## Work item
Down to the last line, print the material below verbatim.

## Data block
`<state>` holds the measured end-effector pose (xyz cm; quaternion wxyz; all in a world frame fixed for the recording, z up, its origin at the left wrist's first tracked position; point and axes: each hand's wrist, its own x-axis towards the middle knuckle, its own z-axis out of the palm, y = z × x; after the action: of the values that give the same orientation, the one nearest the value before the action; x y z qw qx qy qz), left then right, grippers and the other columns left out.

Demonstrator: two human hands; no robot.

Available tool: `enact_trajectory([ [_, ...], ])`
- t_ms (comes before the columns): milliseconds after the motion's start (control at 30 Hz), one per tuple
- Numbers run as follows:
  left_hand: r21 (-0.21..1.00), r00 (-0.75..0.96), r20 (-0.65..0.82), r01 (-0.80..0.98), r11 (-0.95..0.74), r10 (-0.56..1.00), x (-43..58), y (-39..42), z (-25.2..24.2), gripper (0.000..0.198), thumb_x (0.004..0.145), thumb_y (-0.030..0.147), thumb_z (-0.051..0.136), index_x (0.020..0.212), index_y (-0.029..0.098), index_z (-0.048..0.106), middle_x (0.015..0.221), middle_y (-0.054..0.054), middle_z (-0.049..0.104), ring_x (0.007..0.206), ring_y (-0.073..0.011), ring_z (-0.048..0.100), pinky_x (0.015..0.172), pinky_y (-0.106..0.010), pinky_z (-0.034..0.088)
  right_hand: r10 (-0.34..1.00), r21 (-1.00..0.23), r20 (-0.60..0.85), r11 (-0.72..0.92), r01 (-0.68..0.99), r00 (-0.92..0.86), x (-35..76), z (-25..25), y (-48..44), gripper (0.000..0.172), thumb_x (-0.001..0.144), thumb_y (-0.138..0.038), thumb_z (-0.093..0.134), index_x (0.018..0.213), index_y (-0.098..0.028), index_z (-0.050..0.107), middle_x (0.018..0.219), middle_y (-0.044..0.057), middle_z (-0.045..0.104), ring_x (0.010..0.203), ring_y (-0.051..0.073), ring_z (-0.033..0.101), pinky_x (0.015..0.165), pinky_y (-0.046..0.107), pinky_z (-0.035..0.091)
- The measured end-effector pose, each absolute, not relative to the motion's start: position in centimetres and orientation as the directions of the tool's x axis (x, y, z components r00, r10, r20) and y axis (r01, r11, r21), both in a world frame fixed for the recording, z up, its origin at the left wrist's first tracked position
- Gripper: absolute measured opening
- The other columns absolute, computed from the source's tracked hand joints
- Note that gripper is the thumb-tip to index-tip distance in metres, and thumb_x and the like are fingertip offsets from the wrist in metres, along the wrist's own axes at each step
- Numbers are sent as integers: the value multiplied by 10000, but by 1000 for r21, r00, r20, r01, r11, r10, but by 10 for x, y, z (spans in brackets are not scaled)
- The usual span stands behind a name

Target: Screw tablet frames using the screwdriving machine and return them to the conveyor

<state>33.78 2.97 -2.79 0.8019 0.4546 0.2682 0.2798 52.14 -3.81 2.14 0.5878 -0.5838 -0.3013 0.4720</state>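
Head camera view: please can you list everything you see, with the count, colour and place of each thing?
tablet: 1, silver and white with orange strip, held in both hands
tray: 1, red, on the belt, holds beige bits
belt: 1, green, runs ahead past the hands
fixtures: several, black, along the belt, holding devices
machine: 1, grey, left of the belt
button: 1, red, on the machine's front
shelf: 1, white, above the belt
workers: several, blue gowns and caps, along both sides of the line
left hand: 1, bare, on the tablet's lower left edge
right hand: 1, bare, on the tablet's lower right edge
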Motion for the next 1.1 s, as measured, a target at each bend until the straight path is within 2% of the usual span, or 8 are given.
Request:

## Exercise answer
`<state>` holds the measured end-effector pose (xyz cm; quaternion wxyz; all in a world frame fixed for the recording, z up, its origin at the left wrist's first tracked position; point and axes: each hand's wrist, its own x-axis towards the middle knuckle, its own z-axis out of the palm, y = z × x; after the action: of the values that give the same orientation, the one nearest the value before the action; x y z qw qx qy qz), left then right, grippers and the other columns left out.

Demonstrator: two human hands; no robot.

Available tool: `enact_trajectory([ [_, ...], ])`
- t_ms (comes before the columns): milliseconds after the motion's start (control at 30 Hz), one per tuple
- Numbers run as follows:
  left_hand: r21 (-0.21..1.00), r00 (-0.75..0.96), r20 (-0.65..0.82), r01 (-0.80..0.98), r11 (-0.95..0.74), r10 (-0.56..1.00), x (-43..58), y (-39..42), z (-25.2..24.2), gripper (0.000..0.198), thumb_x (0.004..0.145), thumb_y (-0.030..0.147), thumb_z (-0.051..0.136), index_x (0.020..0.212), index_y (-0.029..0.098), index_z (-0.048..0.106), middle_x (0.015..0.221), middle_y (-0.054..0.054), middle_z (-0.049..0.104), ring_x (0.007..0.206), ring_y (-0.073..0.011), ring_z (-0.048..0.100), pinky_x (0.015..0.172), pinky_y (-0.106..0.010), pinky_z (-0.034..0.088)
  right_hand: r10 (-0.34..1.00), r21 (-1.00..0.23), r20 (-0.60..0.85), r11 (-0.72..0.92), r01 (-0.68..0.99), r00 (-0.92..0.86), x (-35..76), z (-25..25), y (-48..44), gripper (0.000..0.172), thumb_x (-0.001..0.144), thumb_y (-0.138..0.038), thumb_z (-0.093..0.134), index_x (0.018..0.213), index_y (-0.098..0.028), index_z (-0.050..0.107), middle_x (0.018..0.219), middle_y (-0.044..0.057), middle_z (-0.045..0.104), ring_x (0.010..0.203), ring_y (-0.051..0.073), ring_z (-0.033..0.101), pinky_x (0.015..0.165), pinky_y (-0.046..0.107), pinky_z (-0.035..0.091)
- The measured end-effector pose, each absolute, not relative to the motion's start: position in centimetres and orientation as the directions of the tool's x axis (x, y, z components r00, r10, r20) and y axis (r01, r11, r21), both in a world frame fixed for the recording, z up, its origin at the left wrist's first tracked position
- Gripper: absolute measured opening
- The other columns absolute, computed from the source's tracked hand joints
- Note that gripper is the thumb-tip to index-tip distance in metres, and thumb_x and the like are fingertip offsets from the wrist in metres, along the wrist's own axes at each step
- Numbers are sent as integers: the value multiplied by 10000, but by 1000 for r21, r00, r20, r01, r11, r10, but by 10 for x, y, z (spans in brackets are not scaled)
- The usual span stands behind a name

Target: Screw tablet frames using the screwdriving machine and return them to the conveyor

<state>33.78 2.97 -2.79 0.8019 0.4546 0.2682 0.2798 52.14 -3.81 2.14 0.5878 -0.5838 -0.3013 0.4720</state>
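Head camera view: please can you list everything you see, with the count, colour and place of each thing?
tablet: 1, silver and white with orange strip, held in both hands
tray: 1, red, on the belt, holds beige bits
belt: 1, green, runs ahead past the hands
fixtures: several, black, along the belt, holding devices
machine: 1, grey, left of the belt
button: 1, red, on the machine's front
shelf: 1, white, above the belt
workers: several, blue gowns and caps, along both sides of the line
left hand: 1, bare, on the tablet's lower left edge
right hand: 1, bare, on the tablet's lower right edge
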Motion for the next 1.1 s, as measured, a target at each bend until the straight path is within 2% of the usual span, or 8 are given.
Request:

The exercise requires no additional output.